Here is corresponding CPU code:

void c_calxn(int ntotal,double *q_list,double *xn)
{
int i;
for(i=1;i<ntotal;i++)
{
xn[i] =q_list[i+1] - q_list[i] - 1.0e0;
}

	xn[ntotal] = ntotal - 1.0e0 + q_list[1] - q_list[ntotal];

}

The problem is when i change the “xn[ntotal] = ntotal - 1.0e0 + q_list[1] - q_list[ntotal];” into “xn[ntotal] = q_list[1] - q_list[ntotal] + ntotal -1.0e0;” ,the difference will become. Usually,the error is
0.000000000000007105427357601002 or numbers a few times smaller like 0.000000000000003552713678800501.
I have considered this is normal random error in double precision computing , but this error may accumulated,and it will finally become a ture error.

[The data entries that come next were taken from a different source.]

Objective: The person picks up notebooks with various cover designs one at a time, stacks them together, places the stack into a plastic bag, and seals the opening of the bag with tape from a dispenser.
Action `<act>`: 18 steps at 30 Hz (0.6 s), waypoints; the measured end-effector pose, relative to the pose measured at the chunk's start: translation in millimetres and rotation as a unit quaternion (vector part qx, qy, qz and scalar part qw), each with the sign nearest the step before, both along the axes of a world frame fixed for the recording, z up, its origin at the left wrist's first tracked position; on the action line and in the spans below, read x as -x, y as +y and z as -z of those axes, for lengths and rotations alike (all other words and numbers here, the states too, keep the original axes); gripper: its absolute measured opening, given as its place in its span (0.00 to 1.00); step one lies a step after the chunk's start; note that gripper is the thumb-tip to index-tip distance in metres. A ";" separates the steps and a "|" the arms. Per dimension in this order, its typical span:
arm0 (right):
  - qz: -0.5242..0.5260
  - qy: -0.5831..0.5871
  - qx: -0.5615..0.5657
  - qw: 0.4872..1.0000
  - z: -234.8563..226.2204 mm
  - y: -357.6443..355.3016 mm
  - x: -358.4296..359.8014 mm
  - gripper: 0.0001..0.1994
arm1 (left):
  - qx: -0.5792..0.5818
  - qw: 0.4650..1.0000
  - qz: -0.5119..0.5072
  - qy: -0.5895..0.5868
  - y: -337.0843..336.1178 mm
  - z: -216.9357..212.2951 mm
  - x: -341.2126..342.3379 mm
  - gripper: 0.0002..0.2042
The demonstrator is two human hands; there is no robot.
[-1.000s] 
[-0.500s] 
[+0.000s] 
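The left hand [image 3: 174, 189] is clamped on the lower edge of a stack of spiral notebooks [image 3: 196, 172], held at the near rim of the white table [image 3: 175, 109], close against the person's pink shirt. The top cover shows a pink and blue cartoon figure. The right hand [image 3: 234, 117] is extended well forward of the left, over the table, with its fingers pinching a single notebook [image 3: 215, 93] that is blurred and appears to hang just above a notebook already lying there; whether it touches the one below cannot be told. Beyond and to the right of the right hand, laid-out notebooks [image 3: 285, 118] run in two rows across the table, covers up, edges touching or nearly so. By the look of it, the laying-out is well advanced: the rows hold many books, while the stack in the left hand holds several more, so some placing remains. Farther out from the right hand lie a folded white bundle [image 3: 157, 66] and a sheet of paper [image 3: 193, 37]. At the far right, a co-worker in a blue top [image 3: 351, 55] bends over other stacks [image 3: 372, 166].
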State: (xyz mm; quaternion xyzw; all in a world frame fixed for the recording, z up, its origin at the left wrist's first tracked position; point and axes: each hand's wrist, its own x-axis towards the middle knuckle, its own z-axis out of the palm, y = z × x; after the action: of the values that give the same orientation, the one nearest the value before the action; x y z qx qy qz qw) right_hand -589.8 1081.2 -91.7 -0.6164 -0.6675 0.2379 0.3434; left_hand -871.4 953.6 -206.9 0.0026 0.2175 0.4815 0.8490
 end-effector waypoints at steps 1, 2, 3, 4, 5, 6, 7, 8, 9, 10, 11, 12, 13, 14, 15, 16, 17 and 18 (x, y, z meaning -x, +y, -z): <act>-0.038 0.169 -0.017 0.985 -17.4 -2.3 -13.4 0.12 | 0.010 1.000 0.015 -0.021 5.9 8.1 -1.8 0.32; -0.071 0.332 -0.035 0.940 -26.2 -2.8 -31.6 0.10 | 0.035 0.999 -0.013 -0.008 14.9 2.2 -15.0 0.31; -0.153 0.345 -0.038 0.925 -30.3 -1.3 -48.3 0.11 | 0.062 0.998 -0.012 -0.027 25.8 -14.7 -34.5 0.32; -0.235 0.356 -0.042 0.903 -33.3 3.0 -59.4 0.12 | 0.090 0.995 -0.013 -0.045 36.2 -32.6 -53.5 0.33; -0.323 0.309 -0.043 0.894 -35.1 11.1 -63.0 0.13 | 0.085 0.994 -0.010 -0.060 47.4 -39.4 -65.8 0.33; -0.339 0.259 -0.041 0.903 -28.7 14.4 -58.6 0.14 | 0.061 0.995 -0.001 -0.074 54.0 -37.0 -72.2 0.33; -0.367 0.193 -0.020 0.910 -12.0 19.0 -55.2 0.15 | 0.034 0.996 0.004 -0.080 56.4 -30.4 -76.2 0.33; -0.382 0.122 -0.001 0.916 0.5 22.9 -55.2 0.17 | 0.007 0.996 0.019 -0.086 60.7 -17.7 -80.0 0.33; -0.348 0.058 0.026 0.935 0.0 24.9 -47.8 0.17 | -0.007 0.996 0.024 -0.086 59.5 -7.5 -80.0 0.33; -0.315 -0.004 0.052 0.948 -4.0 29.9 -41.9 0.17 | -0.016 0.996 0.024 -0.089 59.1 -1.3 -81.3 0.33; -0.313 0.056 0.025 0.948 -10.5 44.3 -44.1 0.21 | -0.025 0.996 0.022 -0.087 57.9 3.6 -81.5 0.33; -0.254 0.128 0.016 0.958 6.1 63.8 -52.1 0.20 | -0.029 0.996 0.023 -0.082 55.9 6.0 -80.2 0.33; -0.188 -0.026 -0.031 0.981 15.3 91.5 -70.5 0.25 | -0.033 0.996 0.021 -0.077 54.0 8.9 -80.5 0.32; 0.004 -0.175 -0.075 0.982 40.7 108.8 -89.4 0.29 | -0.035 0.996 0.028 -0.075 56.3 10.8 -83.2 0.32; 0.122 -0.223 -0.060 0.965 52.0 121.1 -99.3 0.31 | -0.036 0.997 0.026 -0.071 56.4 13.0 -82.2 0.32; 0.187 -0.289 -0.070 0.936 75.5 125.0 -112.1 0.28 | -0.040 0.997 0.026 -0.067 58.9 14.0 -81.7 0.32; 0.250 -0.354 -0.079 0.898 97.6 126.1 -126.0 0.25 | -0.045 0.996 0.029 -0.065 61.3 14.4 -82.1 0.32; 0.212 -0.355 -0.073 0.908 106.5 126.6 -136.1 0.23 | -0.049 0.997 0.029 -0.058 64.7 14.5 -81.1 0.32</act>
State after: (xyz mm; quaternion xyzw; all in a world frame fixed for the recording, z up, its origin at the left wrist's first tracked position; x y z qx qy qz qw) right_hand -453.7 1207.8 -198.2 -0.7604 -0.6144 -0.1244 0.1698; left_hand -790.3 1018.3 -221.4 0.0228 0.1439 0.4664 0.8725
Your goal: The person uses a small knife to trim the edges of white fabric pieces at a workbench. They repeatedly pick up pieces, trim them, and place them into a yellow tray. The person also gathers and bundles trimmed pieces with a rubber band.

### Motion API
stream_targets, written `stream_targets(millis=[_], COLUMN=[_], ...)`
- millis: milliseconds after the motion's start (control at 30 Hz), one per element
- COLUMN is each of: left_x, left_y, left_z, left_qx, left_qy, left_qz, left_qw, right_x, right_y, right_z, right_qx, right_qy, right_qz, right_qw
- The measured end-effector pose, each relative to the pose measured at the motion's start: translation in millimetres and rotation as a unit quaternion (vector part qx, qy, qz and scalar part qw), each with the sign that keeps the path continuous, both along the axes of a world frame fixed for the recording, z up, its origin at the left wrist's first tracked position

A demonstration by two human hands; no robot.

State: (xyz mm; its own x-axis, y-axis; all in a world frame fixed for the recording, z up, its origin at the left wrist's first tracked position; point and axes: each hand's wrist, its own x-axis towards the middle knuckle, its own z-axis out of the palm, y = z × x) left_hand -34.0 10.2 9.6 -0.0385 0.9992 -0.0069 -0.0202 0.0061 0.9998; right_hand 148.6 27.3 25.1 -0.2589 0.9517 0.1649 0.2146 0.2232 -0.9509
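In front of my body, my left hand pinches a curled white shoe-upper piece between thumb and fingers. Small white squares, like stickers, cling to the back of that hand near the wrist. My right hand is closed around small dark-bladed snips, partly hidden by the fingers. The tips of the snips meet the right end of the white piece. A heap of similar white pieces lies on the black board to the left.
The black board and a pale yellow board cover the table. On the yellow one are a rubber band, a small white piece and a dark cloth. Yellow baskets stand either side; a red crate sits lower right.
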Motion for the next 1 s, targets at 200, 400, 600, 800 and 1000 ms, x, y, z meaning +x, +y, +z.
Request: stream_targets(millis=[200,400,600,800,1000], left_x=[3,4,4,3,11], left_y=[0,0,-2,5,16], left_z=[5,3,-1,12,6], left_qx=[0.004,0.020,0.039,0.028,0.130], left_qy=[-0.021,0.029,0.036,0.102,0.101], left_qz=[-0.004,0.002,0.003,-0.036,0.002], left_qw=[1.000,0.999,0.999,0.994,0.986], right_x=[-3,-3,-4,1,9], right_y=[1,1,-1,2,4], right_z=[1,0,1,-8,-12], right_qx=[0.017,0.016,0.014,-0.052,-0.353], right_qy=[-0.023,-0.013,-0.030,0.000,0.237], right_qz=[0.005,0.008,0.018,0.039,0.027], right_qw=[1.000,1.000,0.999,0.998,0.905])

This small problem confused me a lot! I appreciate someone explain this to me.

Do a Google search and read about “DBL_EPSILON”. Any difference that is less than DBL_EPSILON is not significant and should be considered as a zero difference. Your differences are less than DBL_EPSILON.

Floating point errors will always accumulate if you do not take that into account when writing your code. If the errors in your calculation can accumulate to the point where they are significant, then you might have to consider an alternative way to write the algorithm.

Other than that, why are you using 1 and ntotal as the limits for your arrays? In C / C++, array limits should be 0 <= i < ntotal, not 1 <= i <= ntotal as in your code. If your arrays are sized to ntotal, then your code is accessing memory beyond the array bounds (and is ignoring array element 0).

Thanks a lot!

I have read about “DBL_EPSILON” after i saw your reply. It’s strange that the errors in my cuda code are sometimes same as “DBL_EPSILON”.

#define DBL_EPSILON 2.2204460492503131e-016 // smallest such that 1.0+DBL_EPSILON != 1.0

However, the errors can always accumulate one decimal place that is unacceptable. I tried to change my algorithm to make sure there are no errors.But the cuda program will be very inefficient.

I intended to ignore the array element 0. When i allocate the memory, i allocate 2 more array elements.But i don’t know whether it is secure for my program.